[RAW DATA — start]

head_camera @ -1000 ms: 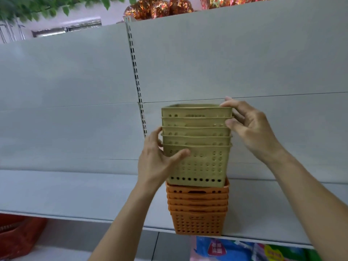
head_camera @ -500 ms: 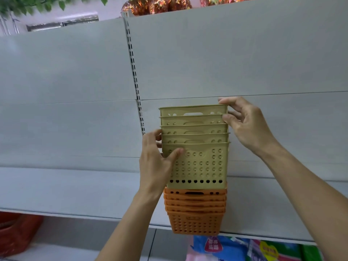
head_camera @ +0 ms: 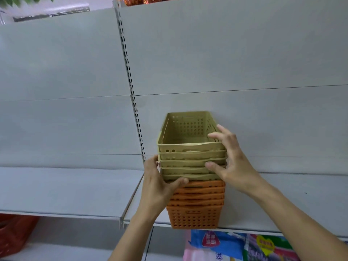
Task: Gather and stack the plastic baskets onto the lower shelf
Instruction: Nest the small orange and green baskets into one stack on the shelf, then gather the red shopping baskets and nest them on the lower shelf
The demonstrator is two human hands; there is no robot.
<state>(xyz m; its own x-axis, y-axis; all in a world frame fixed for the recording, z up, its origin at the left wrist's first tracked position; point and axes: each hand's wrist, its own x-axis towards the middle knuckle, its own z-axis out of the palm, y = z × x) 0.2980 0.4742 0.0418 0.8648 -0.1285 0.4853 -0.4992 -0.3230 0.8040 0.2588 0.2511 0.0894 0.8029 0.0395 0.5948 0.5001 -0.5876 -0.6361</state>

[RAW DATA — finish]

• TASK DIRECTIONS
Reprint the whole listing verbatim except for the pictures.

• RESPONSE BOX
head_camera @ -1000 ms: 
head_camera @ -500 ms: 
head_camera @ +0 ms: 
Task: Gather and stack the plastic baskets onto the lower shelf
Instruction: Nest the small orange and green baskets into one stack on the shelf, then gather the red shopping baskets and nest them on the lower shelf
The demonstrator is two human hands; there is no robot.
<state>(xyz m; its own x-axis, y-axis; all in a world frame fixed for the recording, z up, its origin at the left wrist's first tracked position; point and axes: each hand's wrist, its own x-axis towards the middle knuckle, its own z-axis out of the palm, y = z × x) 0.2980 0.4742 0.0418 0.8648 -0.1285 0.4853 -0.4992 -0.3230 0.8040 0.2588 0.2511 0.0894 0.8029 0.0395 0.5948 0.5001 -0.5876 -0.6361</state>

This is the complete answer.